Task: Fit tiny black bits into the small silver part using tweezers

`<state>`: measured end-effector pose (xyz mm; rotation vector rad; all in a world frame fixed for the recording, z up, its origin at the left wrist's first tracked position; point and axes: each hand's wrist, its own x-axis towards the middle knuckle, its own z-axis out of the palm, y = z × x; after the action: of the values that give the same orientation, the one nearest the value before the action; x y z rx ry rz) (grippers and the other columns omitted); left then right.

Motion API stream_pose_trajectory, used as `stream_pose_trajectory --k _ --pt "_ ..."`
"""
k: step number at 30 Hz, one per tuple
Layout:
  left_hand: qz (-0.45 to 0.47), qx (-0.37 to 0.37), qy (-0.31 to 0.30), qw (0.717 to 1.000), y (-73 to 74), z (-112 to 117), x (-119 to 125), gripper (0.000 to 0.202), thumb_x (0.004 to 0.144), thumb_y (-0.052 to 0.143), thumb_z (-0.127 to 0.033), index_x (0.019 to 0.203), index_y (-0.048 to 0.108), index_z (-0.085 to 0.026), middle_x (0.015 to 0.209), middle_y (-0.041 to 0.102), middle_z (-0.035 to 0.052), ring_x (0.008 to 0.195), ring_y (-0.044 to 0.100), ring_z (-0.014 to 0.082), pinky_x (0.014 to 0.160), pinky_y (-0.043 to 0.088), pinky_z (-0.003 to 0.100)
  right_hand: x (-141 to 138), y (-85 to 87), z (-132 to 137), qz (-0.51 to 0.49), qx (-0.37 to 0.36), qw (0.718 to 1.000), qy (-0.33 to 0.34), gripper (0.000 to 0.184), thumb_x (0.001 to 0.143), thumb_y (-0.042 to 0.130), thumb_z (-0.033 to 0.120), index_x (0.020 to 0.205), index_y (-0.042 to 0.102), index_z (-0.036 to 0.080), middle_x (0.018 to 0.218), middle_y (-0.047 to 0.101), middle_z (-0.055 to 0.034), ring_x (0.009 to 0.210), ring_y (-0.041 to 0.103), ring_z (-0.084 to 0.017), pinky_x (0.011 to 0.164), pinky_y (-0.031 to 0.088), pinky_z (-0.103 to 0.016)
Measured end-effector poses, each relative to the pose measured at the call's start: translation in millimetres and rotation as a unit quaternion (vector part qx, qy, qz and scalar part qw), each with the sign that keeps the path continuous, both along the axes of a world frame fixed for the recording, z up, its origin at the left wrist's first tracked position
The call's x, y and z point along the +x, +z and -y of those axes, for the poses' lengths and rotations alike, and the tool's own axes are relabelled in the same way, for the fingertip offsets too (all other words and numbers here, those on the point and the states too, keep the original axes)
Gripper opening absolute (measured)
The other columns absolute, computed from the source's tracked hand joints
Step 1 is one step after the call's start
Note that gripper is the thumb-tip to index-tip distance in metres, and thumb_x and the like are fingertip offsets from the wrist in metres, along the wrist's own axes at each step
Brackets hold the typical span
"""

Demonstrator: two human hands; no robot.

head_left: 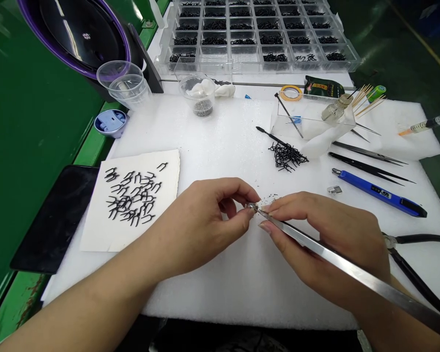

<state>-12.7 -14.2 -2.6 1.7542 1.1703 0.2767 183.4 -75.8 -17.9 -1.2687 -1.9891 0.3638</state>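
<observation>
Pinching a small metal piece [253, 206] between thumb and fingertips, the left hand [205, 220] is met by the tip of a long metal tool [337, 257], gripped in the right hand [344, 230]. Bent black pins [132, 198] are scattered on white card [95, 234] left of the left hand; beyond the right hand, more are heaped [288, 156], and a blue knife [381, 193] is laid farther right.

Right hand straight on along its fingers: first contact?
Right hand: likely the small shiny piece at the tip of its metal tool, then the left hand pinching it; depth is unclear.
</observation>
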Motion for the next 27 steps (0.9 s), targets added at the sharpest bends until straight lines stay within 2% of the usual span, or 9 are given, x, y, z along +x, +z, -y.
stream_pose_trajectory --k 11,27 --pt "-0.003 -0.001 0.001 1.0 -2.6 -2.2 3.4 0.012 0.089 0.062 -0.033 0.096 0.071 -0.032 0.084 0.072 -0.0081 0.073 0.064 0.0113 0.065 0.05 0.024 1.0 0.9 0.3 0.004 -0.007 1.0 0.004 0.01 0.087 0.068 0.011 0.085 0.064 0.019 0.095 0.077 -0.0022 0.09 0.072 -0.012 0.081 0.057 -0.02" --pt "-0.003 0.005 -0.006 1.0 -1.1 -0.4 1.1 0.011 0.088 0.063 -0.032 0.096 0.071 -0.032 0.085 0.073 -0.0093 0.074 0.064 0.0106 0.065 0.051 0.023 2.1 -1.0 -0.3 0.008 -0.017 1.0 0.005 0.011 0.086 0.069 0.013 0.086 0.062 0.022 0.096 0.077 -0.0008 0.09 0.073 -0.014 0.079 0.059 -0.022"
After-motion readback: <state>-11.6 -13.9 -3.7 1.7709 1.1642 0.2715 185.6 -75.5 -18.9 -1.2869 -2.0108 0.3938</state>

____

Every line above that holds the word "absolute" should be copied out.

▶ _ANSWER_
Gripper opening absolute (measured)
The other columns absolute, computed from the source's tracked hand joints

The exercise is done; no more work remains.